Жизнь эта убита, ей никогда не воскреснуть. В России, быть может, возможно восстановление пореволюционной монархии, но в ней невозможно восстановление того дореволюционного быта, тоска по которому, что греха таить, с каждым годом все сильнее звучит в душе. Слава Богу, вместе с ней крепнет и тоска по тому русскому народу, который, не ведая что творит и не жалея себя, покончил с этой жизнью и выбросил нас на чужбину. Даже странно как–то: в дни, когда несправедливые глаза отказываются смотреть на приютивший нас западно–европейский мир, передо мною встают не родные лица оставленных близких и друзей, а милые облики родных калужских мест, одни названия которых: Шаня, Шаияны, Шорстово, Кондрово, Ираидово, Угра, — звучат в душе непередаваемой в словах, ворожащей музыкой. Под эту музыку в памяти всплывают целые толпы простого народа, окружающего наш дом, но не сливающегося с людьми, живущими в нем.

Народ — это вечно висящие на задней садовой калитке вихрастые, ноздрястые, быстроглазые ребятишки, неустанно волокущие в барский дом продать за копейку все, что попало: щуку, карася, ежа, ужа, сыча или какую–нибудь, по их мнению, диковинную лягушку. (Все знали, что садовнику было приказано покупать для зверинца всякую живность).

Народ — это молодые, веселые бабы с певучими голосами, приносящие на кухонное крыльцо то решета душистой земляники, которой почему–то теперь нет во всем мире, то кошелки с белыми отборными грибами.

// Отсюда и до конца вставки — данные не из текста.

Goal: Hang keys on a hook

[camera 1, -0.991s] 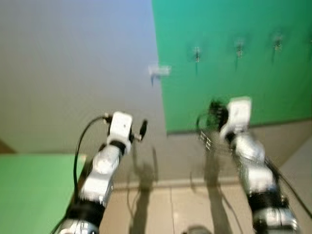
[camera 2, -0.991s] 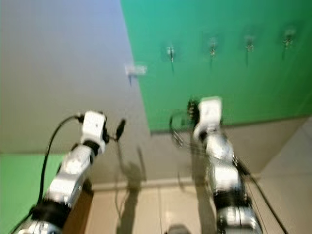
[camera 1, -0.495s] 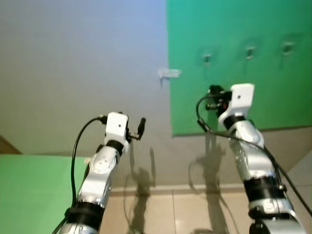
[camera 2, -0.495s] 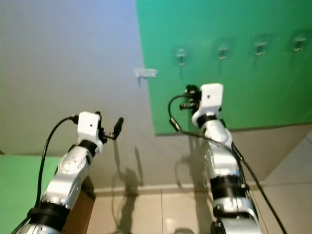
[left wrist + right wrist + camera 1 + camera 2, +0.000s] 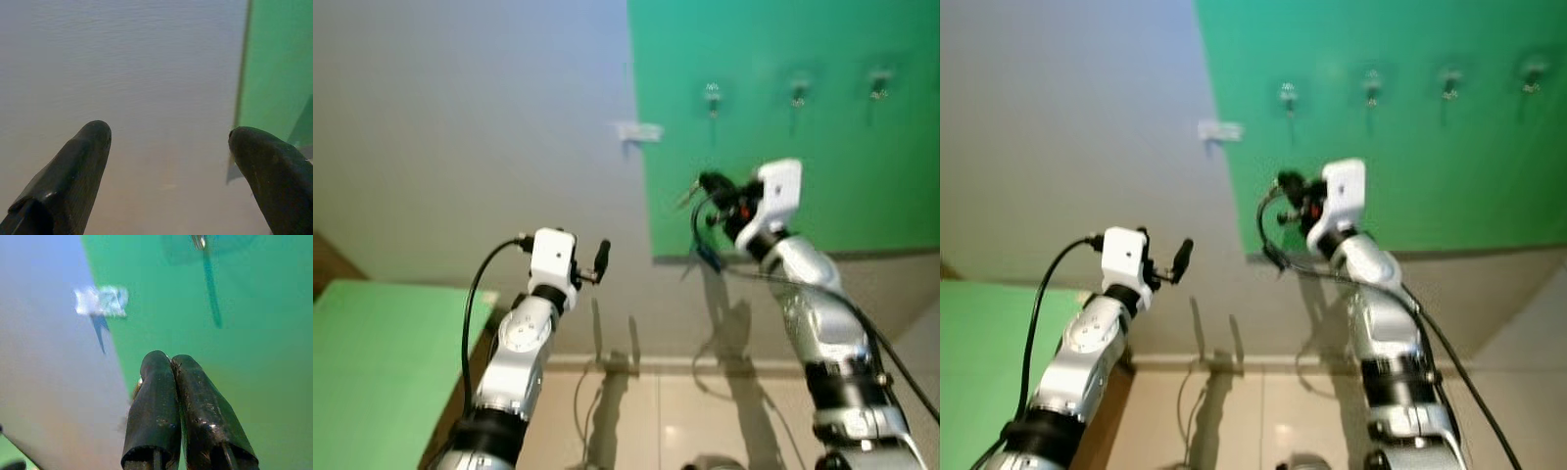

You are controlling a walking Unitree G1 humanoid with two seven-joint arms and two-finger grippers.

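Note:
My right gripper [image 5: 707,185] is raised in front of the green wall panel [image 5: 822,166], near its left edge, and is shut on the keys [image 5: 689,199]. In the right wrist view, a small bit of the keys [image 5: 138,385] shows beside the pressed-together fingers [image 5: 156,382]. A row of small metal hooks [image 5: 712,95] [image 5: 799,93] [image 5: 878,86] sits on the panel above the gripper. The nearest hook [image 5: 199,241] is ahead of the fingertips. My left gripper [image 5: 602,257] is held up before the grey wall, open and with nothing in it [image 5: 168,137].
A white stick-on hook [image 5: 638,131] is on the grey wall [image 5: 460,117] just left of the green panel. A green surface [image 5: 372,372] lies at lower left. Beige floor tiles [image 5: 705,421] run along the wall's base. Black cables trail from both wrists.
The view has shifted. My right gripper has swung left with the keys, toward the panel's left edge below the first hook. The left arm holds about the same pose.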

Народ — это нищенки–побирушки, древние согбенные старухи с огромными мешками через оба плеча, с потухшими слезливыми глазами, с мелко–иссеченной коричневой кожей на жердястых, в пыли и глине ногах.

Народ — это парни и девки в пестрых рубахах и цветистых платках, с громкою заливчатою песнью возвращающиеся с работ на деревню, это серые мерно шагающие за плугом пахари, это полумифические в овчинных тулупах и волчьих шапках «деды Морозы», зябко поспевающие за своими тяжело нагруженными розвальнями.